INFORMATION SHOWN:
== Segment start ==

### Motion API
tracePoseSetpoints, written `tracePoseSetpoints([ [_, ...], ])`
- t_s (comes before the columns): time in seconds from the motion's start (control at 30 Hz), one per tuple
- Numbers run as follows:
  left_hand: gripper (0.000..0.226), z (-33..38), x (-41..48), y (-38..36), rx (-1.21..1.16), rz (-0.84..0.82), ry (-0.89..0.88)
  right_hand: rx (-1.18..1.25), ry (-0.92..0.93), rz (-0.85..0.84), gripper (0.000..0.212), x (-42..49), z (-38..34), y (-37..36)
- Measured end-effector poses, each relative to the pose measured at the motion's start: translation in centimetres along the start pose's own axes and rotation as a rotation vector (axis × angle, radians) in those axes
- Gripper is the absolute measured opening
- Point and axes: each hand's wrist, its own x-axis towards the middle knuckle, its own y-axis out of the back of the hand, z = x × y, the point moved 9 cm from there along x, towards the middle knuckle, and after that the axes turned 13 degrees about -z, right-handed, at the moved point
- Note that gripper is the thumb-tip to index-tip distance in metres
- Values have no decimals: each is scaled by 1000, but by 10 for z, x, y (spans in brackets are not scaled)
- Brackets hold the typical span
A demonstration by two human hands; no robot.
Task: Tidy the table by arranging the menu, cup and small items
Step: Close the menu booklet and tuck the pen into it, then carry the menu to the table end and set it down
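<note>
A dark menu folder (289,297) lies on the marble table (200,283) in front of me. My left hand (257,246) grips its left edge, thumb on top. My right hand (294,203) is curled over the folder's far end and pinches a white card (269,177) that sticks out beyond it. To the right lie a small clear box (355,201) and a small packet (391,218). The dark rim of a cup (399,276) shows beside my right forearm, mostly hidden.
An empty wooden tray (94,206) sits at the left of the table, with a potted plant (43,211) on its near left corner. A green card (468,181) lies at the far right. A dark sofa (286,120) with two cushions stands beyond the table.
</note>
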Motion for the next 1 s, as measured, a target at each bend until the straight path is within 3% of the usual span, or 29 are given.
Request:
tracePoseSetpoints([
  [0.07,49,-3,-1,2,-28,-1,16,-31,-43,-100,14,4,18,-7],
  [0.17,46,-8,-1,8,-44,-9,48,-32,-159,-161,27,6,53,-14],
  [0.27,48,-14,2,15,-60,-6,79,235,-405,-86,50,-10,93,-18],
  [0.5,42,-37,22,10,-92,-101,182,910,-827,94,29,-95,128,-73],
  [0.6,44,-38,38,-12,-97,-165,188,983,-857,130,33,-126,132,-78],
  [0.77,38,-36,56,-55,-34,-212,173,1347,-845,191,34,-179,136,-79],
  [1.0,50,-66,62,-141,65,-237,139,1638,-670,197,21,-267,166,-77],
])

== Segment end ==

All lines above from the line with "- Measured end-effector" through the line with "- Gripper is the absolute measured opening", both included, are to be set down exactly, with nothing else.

WRITTEN REPLY:
- Measured end-effector poses, each relative to the pose measured at the motion's start: translation in centimetres along the start pose's own axes and rotation as a rotation vector (axis × angle, radians) in those axes
- Gripper is the absolute measured opening

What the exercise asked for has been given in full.